Updated

Venezuelan officials said Monday they are investigating the alleged killing of 28 miners in the southeastern jungle state of Bolivar.

Families say the wildcat miners were murdered Friday by members of a gang seeking to control a disputed gold claim. They say the gang threw the miner's dismembered bodies in a truck and took them away.

"We will conduct an objective, independent and impartial investigation," Venezuelan ombudsman Tarek William Saab said Monday, echoing a promise by the public prosecutor's office.

State Gov. Francisco Rangel, a staunch ally of the ruling socialist administration, denied that any massacre took place, saying local police investigated reports of a shootout, but found no bodies at the mine.

"Once again, irresponsible politicians are trying to sow chaos in Bolivar state with FALSE information about murdered miners," he wrote on Twitter, accusing opposition politicians of trying to discredit the government's campaign to root out illegal mining.
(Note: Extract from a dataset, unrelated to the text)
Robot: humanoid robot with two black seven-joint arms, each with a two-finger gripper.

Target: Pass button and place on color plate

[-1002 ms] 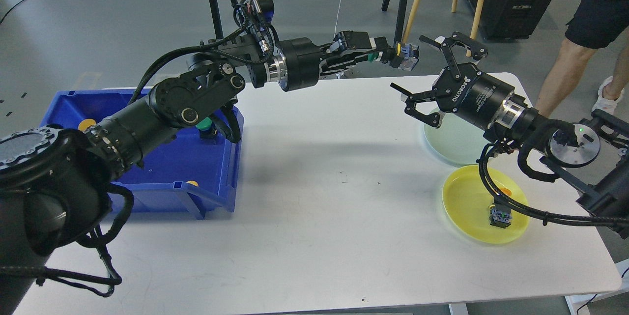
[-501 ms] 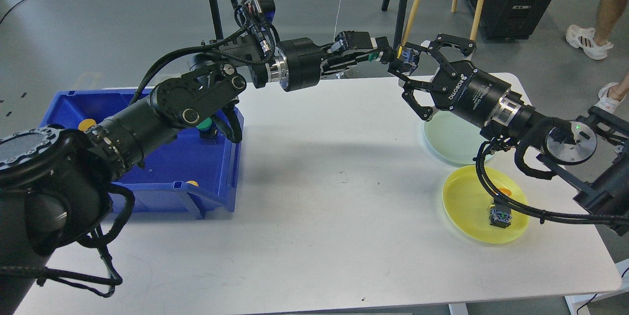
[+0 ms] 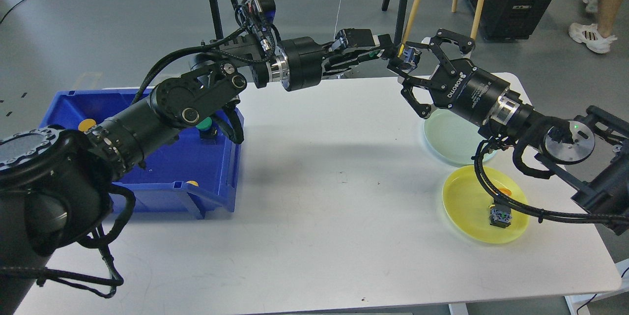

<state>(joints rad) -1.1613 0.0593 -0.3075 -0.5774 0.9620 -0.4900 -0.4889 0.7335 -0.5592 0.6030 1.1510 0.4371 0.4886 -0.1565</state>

Families and people who said they witnessed the attack accused law enforcement agents of participating in the killings. Protesters on Monday continued to block the main road connecting the region to the border with Brazil.

Juan Jose Coello said he last spoke with his son on Friday, shortly before he left for the mine.
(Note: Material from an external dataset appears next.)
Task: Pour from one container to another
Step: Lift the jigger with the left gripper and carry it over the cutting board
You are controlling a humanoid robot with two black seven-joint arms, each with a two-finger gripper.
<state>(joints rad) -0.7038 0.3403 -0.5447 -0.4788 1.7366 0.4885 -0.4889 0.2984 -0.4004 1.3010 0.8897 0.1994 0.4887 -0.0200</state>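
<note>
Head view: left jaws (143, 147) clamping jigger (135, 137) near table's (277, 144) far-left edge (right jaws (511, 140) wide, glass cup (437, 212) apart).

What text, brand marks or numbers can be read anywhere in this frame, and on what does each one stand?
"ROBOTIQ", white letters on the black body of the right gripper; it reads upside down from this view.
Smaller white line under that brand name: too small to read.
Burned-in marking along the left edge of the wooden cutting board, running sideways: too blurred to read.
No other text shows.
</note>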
"I'm not asking for justice. Right now, I'm just asking that they return the body of my son, so I can give him a Christian burial," he told The Associated Press.
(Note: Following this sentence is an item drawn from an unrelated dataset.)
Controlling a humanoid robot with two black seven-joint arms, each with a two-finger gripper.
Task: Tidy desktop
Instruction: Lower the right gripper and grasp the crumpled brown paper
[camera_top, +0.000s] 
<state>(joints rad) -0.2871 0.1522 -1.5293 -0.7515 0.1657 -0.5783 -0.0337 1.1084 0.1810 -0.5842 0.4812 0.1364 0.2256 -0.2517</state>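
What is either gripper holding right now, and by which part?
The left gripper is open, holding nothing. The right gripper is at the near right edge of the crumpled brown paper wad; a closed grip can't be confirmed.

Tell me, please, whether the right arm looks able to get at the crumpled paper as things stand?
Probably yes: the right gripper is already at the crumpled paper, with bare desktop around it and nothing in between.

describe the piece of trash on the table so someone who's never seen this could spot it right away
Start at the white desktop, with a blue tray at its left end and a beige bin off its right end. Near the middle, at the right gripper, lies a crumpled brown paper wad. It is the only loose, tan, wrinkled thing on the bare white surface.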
Henry Ramos, the president of Venezuela's opposition-controlled Congress, joined the families in accusing the state government of a cover-up.

"Amazing: 28 miners killed by government armed forces, and Gov. Rangel denies it," he wrote on Twitter Monday.

Other opposition politicians said the killings followed a decade-long pattern of killings in the region, and compared the case to the disappearance of 43 Mexican students in the hands of police in 2014.

The controversy comes days after the government announced a new plan to exploit mineral-rich areas in the region, where many foreign companies once operated mining concessions. Most of those projects have either been canceled or rendered inactive in recent years, according to Diego Moya-Ocampos, an analyst with the London-based consulting firm IHS Global Insight.

"The area, located in the jungle and of difficult access, has been taken over by local gangs which continue profiting significantly from illegal mining and a weak state presence," Moya-Ocampos wrote in a note to investors.